**Problem details:** Search the data for the word "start" and copy out every line that has it.

[Records excerpted from a collection]
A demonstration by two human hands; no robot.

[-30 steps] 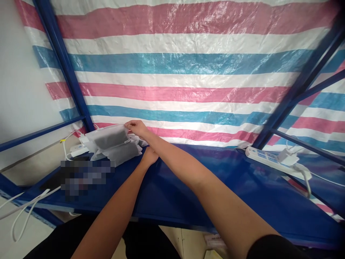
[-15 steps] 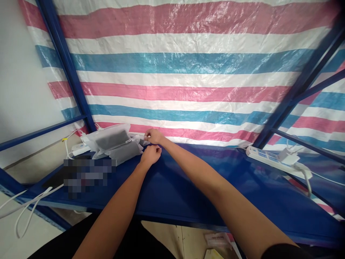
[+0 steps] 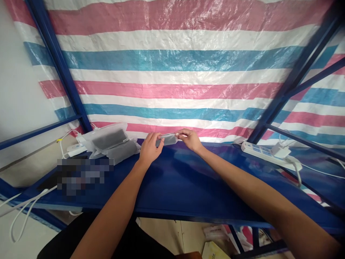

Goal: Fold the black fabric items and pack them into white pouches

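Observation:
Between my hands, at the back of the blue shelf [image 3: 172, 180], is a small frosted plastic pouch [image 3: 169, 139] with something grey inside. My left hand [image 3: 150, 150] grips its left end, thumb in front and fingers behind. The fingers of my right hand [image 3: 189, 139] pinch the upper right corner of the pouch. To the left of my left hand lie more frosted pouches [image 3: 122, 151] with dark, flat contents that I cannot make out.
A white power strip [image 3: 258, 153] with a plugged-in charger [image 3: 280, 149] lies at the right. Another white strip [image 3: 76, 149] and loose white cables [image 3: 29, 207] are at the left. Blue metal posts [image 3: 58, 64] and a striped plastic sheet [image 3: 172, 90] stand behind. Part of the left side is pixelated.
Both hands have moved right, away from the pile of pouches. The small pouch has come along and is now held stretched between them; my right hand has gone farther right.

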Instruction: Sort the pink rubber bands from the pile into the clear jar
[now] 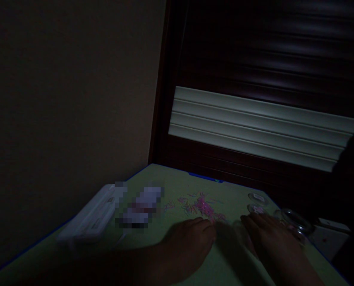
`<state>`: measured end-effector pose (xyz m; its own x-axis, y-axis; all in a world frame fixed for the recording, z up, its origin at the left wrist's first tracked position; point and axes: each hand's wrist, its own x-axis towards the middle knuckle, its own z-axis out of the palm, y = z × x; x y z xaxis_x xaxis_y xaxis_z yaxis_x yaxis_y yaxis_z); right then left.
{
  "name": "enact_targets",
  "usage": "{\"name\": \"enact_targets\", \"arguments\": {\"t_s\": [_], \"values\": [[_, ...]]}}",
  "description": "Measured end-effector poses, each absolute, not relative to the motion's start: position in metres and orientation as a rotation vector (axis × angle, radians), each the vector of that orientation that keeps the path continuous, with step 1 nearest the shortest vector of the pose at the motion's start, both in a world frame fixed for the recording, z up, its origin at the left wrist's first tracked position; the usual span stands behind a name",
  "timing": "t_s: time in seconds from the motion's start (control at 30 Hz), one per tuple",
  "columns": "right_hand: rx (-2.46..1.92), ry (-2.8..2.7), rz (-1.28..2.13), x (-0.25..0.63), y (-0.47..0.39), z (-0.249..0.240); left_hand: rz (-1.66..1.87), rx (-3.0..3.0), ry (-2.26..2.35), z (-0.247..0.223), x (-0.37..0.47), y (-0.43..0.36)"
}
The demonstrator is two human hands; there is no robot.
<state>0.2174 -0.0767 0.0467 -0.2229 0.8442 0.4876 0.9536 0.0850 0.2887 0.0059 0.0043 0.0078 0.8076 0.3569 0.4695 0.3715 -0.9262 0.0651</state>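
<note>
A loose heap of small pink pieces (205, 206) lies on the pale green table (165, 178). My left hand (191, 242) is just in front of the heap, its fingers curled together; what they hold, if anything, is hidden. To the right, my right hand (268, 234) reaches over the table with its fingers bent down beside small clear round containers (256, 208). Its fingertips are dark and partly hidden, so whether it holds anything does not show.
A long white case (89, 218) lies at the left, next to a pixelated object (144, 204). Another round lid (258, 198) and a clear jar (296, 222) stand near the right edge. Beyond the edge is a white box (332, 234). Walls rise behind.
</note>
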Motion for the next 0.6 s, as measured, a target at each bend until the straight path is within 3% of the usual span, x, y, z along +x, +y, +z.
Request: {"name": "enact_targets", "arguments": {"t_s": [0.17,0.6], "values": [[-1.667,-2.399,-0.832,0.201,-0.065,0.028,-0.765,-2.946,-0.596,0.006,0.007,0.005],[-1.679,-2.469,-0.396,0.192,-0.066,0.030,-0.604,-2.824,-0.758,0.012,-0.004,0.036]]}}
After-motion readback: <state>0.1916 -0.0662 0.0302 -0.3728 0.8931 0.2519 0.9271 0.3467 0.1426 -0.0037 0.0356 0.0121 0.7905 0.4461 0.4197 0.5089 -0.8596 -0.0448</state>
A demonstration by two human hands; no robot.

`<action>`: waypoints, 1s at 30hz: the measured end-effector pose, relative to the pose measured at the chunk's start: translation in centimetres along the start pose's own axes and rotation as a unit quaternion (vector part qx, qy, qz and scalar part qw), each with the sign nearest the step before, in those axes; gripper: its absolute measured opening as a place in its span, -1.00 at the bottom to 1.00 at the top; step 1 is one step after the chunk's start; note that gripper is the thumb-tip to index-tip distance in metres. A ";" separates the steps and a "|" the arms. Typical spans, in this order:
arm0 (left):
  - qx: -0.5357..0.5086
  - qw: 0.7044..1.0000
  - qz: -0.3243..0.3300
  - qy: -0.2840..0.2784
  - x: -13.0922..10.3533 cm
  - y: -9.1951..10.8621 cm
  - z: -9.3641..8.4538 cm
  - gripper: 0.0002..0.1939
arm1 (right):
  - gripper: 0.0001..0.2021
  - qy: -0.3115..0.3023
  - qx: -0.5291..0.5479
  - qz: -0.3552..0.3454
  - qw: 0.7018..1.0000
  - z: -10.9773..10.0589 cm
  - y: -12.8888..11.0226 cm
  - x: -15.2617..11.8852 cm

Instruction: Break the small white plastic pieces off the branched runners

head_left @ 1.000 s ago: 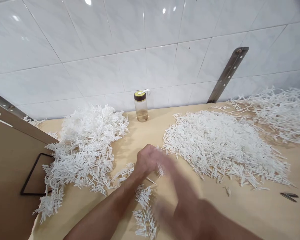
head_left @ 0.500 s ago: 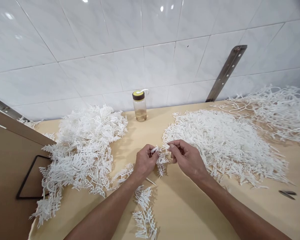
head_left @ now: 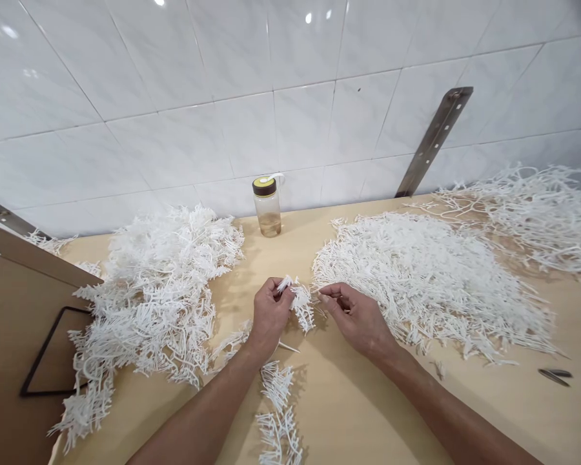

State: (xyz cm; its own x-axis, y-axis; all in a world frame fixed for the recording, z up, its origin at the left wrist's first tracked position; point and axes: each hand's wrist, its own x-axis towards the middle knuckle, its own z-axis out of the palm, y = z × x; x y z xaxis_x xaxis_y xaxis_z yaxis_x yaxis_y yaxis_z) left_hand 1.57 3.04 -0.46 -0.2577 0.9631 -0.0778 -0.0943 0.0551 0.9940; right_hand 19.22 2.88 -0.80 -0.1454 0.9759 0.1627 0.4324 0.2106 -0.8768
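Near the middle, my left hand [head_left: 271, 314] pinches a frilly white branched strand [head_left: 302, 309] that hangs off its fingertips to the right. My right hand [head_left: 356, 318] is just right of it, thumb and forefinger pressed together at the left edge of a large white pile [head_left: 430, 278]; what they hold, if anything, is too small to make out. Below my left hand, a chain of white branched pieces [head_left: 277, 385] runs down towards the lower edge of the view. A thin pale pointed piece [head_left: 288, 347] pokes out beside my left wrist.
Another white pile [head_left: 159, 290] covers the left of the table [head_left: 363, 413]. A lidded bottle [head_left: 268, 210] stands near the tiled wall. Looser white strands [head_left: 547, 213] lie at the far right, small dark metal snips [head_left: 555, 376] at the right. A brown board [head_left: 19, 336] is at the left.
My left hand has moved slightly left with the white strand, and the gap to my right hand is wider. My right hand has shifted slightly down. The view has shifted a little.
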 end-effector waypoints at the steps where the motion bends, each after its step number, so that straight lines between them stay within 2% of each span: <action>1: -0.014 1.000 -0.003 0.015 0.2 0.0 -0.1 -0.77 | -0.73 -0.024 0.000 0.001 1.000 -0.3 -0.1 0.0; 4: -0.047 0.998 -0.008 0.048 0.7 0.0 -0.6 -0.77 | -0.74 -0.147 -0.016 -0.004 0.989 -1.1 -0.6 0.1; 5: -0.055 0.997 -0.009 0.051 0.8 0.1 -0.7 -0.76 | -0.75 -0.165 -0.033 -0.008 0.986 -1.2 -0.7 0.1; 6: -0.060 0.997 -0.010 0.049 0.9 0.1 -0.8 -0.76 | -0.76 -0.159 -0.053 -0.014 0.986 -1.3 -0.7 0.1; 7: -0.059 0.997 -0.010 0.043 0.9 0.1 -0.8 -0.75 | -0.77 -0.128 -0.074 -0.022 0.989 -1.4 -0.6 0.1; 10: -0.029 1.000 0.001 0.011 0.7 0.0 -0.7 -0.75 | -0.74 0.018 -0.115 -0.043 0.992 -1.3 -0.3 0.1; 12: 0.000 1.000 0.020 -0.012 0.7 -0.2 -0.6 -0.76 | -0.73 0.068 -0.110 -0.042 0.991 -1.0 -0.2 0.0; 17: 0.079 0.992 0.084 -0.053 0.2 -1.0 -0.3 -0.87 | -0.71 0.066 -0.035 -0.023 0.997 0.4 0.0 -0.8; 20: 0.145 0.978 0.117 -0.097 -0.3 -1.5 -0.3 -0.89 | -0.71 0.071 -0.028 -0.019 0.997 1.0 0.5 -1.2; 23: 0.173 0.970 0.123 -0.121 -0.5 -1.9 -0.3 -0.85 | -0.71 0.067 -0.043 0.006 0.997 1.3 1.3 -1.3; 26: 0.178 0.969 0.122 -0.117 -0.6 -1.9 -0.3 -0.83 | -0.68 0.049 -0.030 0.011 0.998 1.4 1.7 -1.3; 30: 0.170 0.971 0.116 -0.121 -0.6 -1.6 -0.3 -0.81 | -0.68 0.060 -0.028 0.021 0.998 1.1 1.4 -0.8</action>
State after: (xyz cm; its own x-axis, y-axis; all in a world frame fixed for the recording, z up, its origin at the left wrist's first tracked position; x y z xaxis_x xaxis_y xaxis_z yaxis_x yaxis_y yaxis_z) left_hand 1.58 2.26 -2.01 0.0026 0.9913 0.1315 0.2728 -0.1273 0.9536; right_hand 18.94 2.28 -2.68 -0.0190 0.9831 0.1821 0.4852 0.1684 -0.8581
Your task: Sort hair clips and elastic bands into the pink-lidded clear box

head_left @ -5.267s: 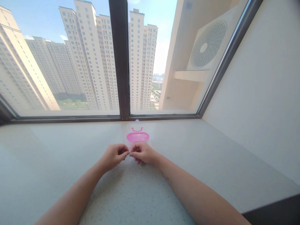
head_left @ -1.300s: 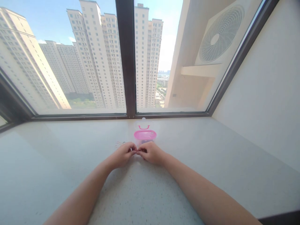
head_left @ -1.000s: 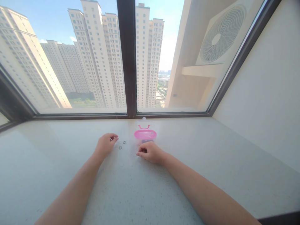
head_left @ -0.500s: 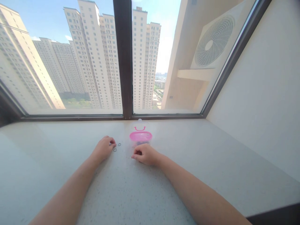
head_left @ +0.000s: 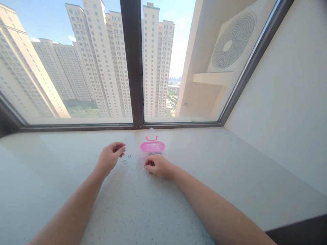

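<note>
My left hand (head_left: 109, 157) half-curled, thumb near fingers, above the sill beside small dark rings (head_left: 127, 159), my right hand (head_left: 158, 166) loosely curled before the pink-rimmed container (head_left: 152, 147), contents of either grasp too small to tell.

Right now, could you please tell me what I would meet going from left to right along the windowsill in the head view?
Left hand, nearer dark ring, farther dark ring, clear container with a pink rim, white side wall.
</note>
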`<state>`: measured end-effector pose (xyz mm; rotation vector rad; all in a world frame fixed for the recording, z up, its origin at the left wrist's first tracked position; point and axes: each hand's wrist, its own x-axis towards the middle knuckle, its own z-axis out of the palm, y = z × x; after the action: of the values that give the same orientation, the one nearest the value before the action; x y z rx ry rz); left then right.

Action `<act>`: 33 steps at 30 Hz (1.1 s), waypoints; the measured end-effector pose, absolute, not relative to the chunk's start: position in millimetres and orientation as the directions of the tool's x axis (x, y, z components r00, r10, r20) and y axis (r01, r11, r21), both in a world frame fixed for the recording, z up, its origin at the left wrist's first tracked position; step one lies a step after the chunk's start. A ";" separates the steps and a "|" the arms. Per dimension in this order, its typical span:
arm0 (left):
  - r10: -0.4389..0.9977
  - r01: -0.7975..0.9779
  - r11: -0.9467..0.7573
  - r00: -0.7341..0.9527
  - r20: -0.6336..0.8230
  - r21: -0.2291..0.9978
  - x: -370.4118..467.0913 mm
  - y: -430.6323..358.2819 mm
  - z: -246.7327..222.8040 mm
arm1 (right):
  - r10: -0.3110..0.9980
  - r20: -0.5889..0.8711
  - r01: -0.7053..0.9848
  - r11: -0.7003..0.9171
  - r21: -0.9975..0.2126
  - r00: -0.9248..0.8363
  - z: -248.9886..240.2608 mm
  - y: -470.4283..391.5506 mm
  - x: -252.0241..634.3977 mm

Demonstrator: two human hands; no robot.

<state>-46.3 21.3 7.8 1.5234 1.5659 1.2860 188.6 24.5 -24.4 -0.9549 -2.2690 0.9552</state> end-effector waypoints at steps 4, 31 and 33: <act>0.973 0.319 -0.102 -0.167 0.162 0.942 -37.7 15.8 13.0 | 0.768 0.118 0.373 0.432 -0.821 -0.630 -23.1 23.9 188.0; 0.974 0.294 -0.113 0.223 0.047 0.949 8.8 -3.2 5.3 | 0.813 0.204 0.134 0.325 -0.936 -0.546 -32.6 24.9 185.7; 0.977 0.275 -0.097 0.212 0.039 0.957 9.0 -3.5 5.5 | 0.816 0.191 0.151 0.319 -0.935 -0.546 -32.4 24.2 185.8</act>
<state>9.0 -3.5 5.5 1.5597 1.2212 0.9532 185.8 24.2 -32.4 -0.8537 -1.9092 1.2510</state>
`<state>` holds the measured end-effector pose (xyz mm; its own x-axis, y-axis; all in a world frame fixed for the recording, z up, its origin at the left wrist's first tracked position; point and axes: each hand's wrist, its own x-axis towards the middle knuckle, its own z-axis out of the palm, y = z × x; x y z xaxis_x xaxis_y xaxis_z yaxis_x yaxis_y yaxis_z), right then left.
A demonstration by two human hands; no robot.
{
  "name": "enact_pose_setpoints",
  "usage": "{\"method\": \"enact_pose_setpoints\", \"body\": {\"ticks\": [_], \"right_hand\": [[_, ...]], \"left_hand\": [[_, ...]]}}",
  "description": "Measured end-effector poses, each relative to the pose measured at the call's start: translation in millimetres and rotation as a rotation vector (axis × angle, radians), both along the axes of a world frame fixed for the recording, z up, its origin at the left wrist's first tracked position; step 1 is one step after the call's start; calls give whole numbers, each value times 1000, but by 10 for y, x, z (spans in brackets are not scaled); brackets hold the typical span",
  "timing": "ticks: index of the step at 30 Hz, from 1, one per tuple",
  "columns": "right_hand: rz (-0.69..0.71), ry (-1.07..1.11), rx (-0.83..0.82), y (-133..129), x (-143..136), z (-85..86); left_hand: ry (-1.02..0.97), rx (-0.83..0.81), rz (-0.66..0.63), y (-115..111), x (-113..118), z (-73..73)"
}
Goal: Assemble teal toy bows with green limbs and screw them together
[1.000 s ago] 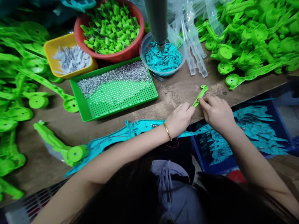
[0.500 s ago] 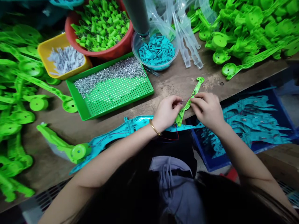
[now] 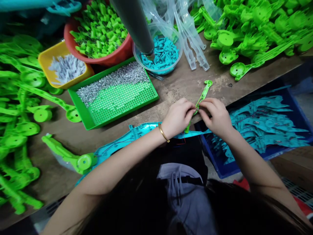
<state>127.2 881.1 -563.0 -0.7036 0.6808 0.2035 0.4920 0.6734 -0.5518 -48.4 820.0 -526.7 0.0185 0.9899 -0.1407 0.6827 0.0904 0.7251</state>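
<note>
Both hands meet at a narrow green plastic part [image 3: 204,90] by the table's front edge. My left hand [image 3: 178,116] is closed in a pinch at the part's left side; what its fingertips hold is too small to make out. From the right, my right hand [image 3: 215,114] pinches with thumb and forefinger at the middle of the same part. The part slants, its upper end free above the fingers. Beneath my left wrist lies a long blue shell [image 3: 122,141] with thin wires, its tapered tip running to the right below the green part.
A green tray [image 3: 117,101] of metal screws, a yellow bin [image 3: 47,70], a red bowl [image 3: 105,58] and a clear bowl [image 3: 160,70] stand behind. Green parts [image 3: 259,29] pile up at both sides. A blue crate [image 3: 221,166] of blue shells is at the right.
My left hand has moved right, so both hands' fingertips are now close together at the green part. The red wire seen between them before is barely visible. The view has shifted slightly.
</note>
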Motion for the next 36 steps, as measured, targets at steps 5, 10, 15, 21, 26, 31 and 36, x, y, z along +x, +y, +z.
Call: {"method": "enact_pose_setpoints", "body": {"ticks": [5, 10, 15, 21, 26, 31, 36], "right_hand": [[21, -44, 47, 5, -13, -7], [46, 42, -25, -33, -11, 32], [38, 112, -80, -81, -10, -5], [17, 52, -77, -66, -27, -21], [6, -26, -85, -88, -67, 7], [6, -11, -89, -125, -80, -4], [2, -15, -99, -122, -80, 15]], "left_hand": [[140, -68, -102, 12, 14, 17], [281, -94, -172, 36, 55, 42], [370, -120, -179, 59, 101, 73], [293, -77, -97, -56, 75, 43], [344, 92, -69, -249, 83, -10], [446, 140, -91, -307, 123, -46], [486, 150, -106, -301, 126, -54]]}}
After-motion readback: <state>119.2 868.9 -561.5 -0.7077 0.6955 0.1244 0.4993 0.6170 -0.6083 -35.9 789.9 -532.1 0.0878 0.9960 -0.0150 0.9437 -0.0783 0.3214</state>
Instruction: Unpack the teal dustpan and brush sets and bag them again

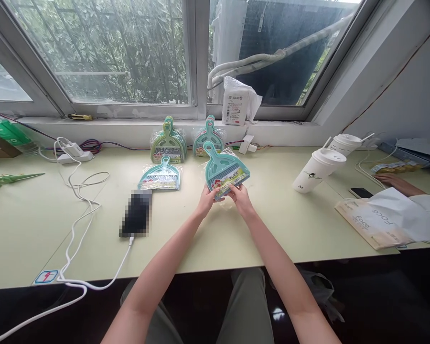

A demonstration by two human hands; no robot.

**Answer space:**
  "description": "Measured end-effector poses, each absolute, not relative to the motion's start: position in metres and orientation as a rotation vector (axis × angle, radians), each the vector of that orientation that keeps the path continuous, with step 1 nearest the shortest vector of the pose at the motion's start, both in a world frame fixed for the recording, z up, its origin at the left wrist's first tracked position; the usual span stands behind a name",
  "timing": "t_s: time in seconds from the motion's start (control at 30 Hz), one per tuple",
`<action>`: waypoints, 1s at 30hz: the measured end-effector pose, relative to the pose measured at the chunk's start: translation in centimetres along the start pose's own axes and rotation as a unit quaternion (vector part qx, qy, qz and scalar part qw), each with the sign nearest the step before, in those axes; gripper: its absolute measured opening as a place in its span, -1.00 at the bottom to 1.00 at the top; step 1 is one step after the chunk's start; note that gripper is the thumb-tip to index-tip distance in metres. A ";" separates the steps and a "|" the arms. Typical spans, in this order:
Action `<act>`: 33 steps at 30 Hz (1.1 s), waypoints; the measured end-effector pose, absolute, not relative to the chunk's start: position in millimetres and orientation as the directions of the tool's x axis (x, y, z components r00, r10, r20) and y axis (r01, r11, r21), both in a world frame fixed for the recording, z up, its origin at the left wrist's first tracked position; step one lies a step after the chunk's start. A ";" separates the steps and a "|" the arms. Per dimension in this order, its typical span:
  "description": "Measured end-effector poses, each relative to the pose measured at the call's start: translation in millimetres and rotation as a rotation vector (axis × angle, radians), both along the axes of a world frame fixed for the recording, z up, its origin at the left wrist's first tracked position; step 1 is one step after the call's start; calls give whole numbers, each value times 1000, but by 10 for y, x, z (spans in brackets are not scaled); brackets hold the typical span",

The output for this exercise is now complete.